Analyst Marko Papic examines the upcoming parliamentary vote on Greek austerity measures and cautions that the real threat to the eurozone is likely to come from Italy and Spain.

Editor’s Note: Transcripts are generated using speech-recognition technology. Therefore, STRATFOR cannot guarantee their complete accuracy.

As Greek parliamentarians get ready to vote on the new set of austerity measures, Athens continues to be in the focus of the global markets. The problem is that Italy and Spain are slowly coming into focus as well.

The debate on a new set of austerity measures has started in the Greek parliament. The vote in the midterm plan is set to take place on June 29. The application law on how to actually implement the plan will take place on June 30. STRATFOR’s forecast has thus far been that the Greek government would hold and win the confidence vote, which already happened, and that the austerity measures would ultimately be passed.

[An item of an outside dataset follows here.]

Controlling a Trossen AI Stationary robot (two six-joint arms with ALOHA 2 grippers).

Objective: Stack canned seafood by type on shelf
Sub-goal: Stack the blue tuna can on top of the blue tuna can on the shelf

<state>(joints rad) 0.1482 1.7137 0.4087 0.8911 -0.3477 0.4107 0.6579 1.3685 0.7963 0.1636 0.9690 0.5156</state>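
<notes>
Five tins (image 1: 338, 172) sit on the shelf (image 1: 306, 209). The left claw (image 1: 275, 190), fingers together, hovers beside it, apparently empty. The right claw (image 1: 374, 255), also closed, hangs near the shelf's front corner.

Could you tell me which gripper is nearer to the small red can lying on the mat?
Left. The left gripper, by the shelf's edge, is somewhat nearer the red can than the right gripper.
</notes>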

Greek Prime Minister George Papandreou has 155 members of parliament. Two of his 155 have said that they would not support austerity measures. Seeing as Papandreou needs 151 votes to pass the austerity measures, this makes the situation highly volatile. Adding to this volatility is the fact that the Greeks are planning for a two-day strike on June 28 and 29. If the protest and the strike become considerably violent, it could have an effect on how the members of Parliament see the situation.

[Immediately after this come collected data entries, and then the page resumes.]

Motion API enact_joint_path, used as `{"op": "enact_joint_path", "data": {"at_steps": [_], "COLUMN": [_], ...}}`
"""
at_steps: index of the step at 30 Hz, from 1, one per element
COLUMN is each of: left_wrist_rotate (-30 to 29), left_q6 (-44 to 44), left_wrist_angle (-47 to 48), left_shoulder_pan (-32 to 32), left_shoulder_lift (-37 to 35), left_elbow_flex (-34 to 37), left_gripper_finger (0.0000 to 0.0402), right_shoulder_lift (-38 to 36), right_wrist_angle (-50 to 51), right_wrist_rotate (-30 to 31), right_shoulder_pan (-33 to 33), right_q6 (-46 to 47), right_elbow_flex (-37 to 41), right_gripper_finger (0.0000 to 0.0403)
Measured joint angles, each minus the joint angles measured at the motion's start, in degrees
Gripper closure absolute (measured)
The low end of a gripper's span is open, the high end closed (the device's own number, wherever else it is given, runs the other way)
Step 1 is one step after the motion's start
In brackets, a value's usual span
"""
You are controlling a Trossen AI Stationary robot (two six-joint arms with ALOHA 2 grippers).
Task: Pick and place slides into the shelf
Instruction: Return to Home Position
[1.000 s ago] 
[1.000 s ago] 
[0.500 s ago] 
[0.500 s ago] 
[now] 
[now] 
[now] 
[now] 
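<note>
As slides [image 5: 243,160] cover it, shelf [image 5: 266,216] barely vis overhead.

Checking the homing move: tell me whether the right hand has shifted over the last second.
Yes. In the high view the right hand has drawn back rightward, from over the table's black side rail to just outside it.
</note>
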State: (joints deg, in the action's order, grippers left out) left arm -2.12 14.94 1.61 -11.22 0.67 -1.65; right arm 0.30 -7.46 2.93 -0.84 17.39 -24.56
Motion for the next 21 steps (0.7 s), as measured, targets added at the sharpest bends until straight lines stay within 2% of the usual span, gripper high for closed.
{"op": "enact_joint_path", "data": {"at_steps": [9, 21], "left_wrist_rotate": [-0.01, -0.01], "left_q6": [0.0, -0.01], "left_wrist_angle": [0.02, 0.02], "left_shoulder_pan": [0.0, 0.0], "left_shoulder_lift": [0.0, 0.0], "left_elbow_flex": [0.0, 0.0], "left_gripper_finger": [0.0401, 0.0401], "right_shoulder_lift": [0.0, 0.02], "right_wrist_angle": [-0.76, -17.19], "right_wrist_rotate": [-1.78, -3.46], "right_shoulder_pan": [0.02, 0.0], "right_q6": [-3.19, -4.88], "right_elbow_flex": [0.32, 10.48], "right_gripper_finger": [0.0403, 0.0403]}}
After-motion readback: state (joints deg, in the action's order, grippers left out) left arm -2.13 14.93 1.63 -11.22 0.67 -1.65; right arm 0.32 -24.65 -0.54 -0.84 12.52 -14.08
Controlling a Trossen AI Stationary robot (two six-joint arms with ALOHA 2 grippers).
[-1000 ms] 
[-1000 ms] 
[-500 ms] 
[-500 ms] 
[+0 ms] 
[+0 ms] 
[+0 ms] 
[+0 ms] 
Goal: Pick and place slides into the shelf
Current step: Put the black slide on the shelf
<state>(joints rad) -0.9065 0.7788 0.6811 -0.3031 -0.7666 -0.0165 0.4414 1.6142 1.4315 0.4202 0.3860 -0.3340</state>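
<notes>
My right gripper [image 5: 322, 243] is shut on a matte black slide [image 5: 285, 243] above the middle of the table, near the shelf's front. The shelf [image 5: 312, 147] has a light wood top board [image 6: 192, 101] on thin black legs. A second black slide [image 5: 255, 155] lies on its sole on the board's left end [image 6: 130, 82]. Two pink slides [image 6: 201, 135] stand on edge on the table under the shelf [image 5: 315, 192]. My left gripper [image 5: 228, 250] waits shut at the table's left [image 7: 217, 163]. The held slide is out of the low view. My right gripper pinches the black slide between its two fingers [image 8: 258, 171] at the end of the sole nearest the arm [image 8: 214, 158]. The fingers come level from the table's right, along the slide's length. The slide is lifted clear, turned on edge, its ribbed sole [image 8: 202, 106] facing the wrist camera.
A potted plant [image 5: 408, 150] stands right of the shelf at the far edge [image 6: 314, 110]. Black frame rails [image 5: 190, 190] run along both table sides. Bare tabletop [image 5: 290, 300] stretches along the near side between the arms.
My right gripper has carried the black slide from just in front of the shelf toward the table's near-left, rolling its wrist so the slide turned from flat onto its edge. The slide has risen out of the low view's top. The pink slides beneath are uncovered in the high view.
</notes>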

It is important to understand that for Greece, the EU is not just about prosperity and a quality of living. Greece has a strategic issue on its peninsula, and that has to do with its continuous rivalry against Turkey. In the 1970s and ’80s, Athens could balance Turkey on its own. However, as Turkey has grown into a regional power in the 21st century, the balancing act for Athens has become more difficult. Therefore, for the Greeks, being part of the eurozone and the EU is not just about social welfare or about quality of life; it is also about strategic imperatives. As such, they may be willing to undergo a considerable amount of pain before they break. Furthermore, considering the growth of Greek wages over the last 20 years and considering the improvements in the economic situation, the actual austerity measures are not really sliding the Greeks into an unknown economic collapse. Nonetheless, if the new austerity measures are implemented, and particularly privatization of public assets, there could be considerable pain because a lot of people would be looking at necessary layoffs.

As such our annual forecast was correct in pointing out that in 2012, we do not see a fundamental shift in the Athenian policy towards austerity measures, both because the public angst would not be overwhelming and also because there doesn’t seem to be a political alternative to the current center-right/center-left choice of governments, and would follow most eurozone directives. In the short term, therefore, we do not see the Greek situation as critical. It could develop into a very critical political situation underground. However, what is very dangerous is the fact that the contagion seems to be already spreading to Spain and Italy, with the markets punishing both in today’s trading, and that is something that the eurozone would have a very difficult time containing because Italian and Spanish economies together are too great for any bill or funds to take care of.